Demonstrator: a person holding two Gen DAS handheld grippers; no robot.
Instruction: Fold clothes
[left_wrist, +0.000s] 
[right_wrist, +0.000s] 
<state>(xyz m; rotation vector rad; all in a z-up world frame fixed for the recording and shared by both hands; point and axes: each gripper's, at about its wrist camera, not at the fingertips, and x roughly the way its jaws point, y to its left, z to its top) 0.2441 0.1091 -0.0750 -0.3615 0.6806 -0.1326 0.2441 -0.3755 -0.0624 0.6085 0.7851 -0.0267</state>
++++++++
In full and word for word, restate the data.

Demonstrator: a person holding two Gen DAS handheld grippers; no robot.
Instruction: Fold clothes
[left_wrist, +0.000s] 
[right_wrist, +0.000s] 
<state>(xyz m; rotation vector rad; all in a z-up world frame fixed for the recording and shared by both hands; point and axes: each gripper's, at about its wrist camera, not at the fingertips, and x roughly the way its jaws point, y to its left, z to its top) 0.2441 0.1091 -0.0750 -0.3615 0.6806 -0.1326 0.2441 -0.3755 -0.0624 0.6085 0.7851 -0.0267</state>

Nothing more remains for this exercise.